*Task*: In the listing below, the line containing "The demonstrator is" marks the end; copy exactly every line from the first through that one.

____________________

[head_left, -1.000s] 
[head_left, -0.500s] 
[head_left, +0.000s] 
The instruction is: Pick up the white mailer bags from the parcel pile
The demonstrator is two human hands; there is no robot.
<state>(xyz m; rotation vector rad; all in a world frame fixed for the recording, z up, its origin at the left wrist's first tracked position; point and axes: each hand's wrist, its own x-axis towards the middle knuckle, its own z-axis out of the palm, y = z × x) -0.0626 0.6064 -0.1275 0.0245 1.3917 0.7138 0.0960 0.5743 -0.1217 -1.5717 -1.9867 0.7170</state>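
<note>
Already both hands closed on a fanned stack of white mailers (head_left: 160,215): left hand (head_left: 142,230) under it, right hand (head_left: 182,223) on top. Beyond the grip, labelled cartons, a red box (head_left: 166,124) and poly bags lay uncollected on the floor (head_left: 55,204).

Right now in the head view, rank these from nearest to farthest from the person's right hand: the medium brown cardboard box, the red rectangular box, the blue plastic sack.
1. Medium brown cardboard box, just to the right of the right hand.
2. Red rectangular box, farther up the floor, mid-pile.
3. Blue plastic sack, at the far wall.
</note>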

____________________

*Written response*:
[head_left, -1.000s] 
[head_left, -0.500s] 
[head_left, +0.000s] 
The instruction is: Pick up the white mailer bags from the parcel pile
The demonstrator is two human hands; there is no robot.

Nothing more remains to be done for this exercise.